**TO DO**. Of all the lines below, output only those starting at the one with "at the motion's" and ending at the one with "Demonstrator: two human", both ends included, exactly as written.

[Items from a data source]

↓↓↓

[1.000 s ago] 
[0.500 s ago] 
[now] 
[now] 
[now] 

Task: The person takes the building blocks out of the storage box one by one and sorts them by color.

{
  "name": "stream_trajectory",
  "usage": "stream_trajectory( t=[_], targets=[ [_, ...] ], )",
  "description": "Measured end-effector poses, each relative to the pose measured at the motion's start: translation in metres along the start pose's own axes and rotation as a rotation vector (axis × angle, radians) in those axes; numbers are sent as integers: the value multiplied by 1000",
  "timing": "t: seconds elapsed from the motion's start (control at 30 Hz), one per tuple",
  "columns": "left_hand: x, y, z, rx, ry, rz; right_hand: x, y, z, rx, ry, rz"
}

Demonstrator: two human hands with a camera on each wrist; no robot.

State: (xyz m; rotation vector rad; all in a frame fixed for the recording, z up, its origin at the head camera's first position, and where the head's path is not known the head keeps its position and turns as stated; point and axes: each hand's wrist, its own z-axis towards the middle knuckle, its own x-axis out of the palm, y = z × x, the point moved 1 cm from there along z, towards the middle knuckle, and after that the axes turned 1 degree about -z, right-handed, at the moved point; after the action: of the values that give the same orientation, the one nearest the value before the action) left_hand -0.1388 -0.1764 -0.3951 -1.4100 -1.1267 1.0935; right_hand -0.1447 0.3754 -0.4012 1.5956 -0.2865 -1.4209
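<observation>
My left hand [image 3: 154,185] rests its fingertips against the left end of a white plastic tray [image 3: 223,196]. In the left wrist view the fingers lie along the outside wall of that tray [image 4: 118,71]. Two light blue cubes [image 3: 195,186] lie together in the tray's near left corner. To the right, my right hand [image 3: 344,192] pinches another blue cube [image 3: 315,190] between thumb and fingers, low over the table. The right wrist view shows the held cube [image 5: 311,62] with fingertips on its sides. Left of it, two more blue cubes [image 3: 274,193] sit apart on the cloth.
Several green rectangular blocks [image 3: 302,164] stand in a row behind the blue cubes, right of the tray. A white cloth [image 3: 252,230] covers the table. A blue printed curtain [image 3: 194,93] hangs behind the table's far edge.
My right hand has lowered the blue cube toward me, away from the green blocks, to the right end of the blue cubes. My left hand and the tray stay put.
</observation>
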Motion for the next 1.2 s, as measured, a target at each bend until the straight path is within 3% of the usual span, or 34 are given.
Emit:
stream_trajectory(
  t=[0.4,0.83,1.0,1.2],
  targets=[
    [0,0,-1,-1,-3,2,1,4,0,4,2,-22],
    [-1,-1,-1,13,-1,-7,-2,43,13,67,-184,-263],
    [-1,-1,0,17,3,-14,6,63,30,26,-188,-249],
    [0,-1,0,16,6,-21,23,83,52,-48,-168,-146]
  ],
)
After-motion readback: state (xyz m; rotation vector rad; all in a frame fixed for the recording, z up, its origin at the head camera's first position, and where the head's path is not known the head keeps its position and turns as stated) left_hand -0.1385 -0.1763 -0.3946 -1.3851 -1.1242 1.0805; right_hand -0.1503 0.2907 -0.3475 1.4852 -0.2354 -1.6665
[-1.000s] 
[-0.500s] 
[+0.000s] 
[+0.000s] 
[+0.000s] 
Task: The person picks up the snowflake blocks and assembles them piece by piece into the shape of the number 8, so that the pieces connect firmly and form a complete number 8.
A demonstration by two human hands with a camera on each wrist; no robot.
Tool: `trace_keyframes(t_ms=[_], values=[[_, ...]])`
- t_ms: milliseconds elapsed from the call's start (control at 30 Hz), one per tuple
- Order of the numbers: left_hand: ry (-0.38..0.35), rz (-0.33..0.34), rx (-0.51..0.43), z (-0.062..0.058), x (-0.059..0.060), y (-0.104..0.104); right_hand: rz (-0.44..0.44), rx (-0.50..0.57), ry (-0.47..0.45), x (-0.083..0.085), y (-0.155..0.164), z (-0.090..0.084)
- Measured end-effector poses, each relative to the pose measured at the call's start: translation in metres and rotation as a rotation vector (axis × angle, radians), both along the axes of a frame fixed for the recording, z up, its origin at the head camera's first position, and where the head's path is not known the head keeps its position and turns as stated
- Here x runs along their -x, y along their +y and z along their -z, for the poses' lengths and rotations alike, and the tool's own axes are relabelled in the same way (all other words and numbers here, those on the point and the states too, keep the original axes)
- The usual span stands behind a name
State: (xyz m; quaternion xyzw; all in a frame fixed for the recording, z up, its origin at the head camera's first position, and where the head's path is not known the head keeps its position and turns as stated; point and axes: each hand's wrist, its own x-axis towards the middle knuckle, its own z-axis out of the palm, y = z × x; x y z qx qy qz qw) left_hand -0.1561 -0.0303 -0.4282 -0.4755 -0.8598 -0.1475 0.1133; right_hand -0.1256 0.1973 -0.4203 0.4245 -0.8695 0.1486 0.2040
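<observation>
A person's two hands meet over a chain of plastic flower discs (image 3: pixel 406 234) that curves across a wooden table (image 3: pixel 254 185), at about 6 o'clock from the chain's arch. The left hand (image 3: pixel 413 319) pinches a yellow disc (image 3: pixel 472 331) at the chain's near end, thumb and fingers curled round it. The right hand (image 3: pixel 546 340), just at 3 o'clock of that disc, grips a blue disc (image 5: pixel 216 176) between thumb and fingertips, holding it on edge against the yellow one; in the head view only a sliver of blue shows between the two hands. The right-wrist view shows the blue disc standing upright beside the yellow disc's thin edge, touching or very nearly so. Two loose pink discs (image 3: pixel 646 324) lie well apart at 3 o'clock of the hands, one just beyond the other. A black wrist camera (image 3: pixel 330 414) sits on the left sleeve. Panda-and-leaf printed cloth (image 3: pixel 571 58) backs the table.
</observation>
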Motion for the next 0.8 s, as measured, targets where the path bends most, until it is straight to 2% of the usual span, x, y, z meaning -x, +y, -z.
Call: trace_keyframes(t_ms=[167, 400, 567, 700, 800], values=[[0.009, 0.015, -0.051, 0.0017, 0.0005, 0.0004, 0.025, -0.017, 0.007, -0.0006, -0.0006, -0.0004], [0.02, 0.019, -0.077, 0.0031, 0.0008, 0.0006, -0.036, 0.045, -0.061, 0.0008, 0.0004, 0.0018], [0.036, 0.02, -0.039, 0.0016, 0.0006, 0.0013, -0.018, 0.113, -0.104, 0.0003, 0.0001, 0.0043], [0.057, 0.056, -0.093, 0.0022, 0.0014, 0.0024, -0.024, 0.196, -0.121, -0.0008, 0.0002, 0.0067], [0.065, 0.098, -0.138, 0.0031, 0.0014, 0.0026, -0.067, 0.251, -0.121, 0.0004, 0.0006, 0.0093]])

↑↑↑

**EXERCISE SOLUTION**.
  "description": "Measured end-effector poses, each relative to the pose measured at the motion's start: translation in metres along the start pose's own axes and rotation as a rotation vector (axis × angle, radians) in those axes; numbers are sent as integers: the value multiplied by 1000",
  "timing": "t: seconds elapsed from the motion's start (control at 30 Hz), one per tuple",
  "columns": "left_hand: x, y, z, rx, ry, rz; right_hand: x, y, z, rx, ry, rz"
}

Demonstrator: two human hands with a camera on each wrist; no robot.

The answer to this exercise is complete.